Nothing but the lines below between the line holding "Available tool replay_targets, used" and the line holding "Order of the", inclusive, should appear in the answer, each set down exactly.

(Beginning of Extracted entries)

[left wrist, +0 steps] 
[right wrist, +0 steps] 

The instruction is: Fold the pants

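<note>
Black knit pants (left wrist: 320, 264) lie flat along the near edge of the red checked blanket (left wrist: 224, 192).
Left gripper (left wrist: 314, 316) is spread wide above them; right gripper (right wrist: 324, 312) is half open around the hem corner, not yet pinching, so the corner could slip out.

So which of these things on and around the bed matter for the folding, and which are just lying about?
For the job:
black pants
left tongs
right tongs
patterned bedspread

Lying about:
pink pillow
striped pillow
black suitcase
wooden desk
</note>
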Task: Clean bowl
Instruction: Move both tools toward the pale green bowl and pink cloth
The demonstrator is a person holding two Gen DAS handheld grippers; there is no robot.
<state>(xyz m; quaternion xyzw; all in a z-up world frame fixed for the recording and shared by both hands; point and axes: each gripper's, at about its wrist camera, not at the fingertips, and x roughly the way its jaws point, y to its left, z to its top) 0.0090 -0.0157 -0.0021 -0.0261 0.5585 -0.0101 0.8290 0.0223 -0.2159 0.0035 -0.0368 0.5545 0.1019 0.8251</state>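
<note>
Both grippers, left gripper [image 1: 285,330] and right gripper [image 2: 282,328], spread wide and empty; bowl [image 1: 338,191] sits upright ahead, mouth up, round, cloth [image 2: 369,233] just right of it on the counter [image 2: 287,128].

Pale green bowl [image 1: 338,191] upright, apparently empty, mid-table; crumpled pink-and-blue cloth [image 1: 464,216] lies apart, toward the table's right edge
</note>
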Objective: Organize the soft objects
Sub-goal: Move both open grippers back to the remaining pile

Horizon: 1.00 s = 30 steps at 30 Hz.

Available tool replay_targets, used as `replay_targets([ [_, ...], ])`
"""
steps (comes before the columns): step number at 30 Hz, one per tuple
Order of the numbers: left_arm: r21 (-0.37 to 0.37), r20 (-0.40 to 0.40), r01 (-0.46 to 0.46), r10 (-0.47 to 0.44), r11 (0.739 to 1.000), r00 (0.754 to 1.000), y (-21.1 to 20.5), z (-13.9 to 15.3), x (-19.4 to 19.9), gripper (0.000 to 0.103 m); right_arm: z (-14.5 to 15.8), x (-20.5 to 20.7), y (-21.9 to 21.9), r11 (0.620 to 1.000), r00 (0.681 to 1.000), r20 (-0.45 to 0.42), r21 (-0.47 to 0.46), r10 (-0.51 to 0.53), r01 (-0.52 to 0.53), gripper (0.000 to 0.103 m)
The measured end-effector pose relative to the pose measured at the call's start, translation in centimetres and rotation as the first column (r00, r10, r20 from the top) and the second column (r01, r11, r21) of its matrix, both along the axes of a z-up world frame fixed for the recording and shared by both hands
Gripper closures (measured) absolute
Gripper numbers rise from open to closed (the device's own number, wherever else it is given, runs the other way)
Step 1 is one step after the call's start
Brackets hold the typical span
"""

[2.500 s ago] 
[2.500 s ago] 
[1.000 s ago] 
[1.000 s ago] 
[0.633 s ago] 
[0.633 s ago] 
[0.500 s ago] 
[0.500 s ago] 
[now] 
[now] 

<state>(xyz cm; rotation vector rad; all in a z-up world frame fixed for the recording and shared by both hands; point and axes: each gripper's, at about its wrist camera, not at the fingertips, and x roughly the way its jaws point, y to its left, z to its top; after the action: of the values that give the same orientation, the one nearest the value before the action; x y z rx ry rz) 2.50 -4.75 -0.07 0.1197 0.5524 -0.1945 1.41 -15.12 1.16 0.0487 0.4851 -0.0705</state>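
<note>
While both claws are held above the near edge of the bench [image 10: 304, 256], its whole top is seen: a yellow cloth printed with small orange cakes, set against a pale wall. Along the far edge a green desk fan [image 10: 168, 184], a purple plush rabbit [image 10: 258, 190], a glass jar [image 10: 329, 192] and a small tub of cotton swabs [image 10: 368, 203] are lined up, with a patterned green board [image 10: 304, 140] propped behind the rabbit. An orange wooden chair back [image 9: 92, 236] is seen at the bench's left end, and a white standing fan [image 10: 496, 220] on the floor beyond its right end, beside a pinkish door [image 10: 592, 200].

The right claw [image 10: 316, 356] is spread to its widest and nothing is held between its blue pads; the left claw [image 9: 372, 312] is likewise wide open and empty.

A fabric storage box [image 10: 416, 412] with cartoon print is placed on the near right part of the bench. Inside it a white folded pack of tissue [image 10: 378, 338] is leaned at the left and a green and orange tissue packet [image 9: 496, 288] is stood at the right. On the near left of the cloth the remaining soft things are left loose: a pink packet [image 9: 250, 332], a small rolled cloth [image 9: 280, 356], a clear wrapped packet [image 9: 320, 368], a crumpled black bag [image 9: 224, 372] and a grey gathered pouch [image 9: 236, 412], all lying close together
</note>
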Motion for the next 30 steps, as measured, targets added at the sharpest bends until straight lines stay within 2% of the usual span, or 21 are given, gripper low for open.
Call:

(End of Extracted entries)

● Reply to the task:
Available tool replay_targets, used as `replay_targets([ [_, ...], ])`
"""
steps (comes before the columns): step number at 30 Hz, one per tuple
Order of the numbers: left_arm: r21 (-0.37 to 0.37), r20 (-0.40 to 0.40), r01 (-0.46 to 0.46), r10 (-0.47 to 0.44), r11 (0.739 to 1.000), r00 (0.754 to 1.000), y (-21.1 to 20.5), z (-13.9 to 15.3), x (-19.4 to 19.9), gripper (0.000 to 0.103 m); right_arm: z (-14.5 to 15.8), x (-20.5 to 20.7), y (-21.9 to 21.9), r11 (0.620 to 1.000), r00 (0.681 to 1.000), r20 (-0.45 to 0.42), r21 (-0.47 to 0.46), r10 (-0.51 to 0.53), r01 (-0.52 to 0.53), gripper (0.000 to 0.103 m)

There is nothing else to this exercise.